_What to work on_
Give the data again exactly as it appears.

_Data shown_
■ ■ ■ ■

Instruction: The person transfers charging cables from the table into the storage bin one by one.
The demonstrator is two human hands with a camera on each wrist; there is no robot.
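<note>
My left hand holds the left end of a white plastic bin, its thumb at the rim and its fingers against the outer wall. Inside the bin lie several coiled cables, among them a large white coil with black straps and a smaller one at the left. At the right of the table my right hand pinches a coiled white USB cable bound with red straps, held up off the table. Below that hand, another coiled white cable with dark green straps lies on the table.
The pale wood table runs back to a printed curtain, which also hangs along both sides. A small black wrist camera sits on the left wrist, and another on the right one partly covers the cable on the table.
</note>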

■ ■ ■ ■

_Result_
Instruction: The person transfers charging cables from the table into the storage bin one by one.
The demonstrator is two human hands with a camera on each wrist; there is no robot.
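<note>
My left hand holds the left end of a white plastic bin, its thumb at the rim and its fingers against the outer wall. Inside the bin lie several coiled cables, among them a large white coil with black straps and a smaller one at the left. At the right of the table my right hand pinches a coiled white USB cable bound with red straps, held up off the table. Below that hand, another coiled white cable with dark green straps lies on the table.
The pale wood table runs back to a printed curtain, which also hangs along both sides. A small black wrist camera sits on the left wrist, and another on the right one partly covers the cable on the table.
</note>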

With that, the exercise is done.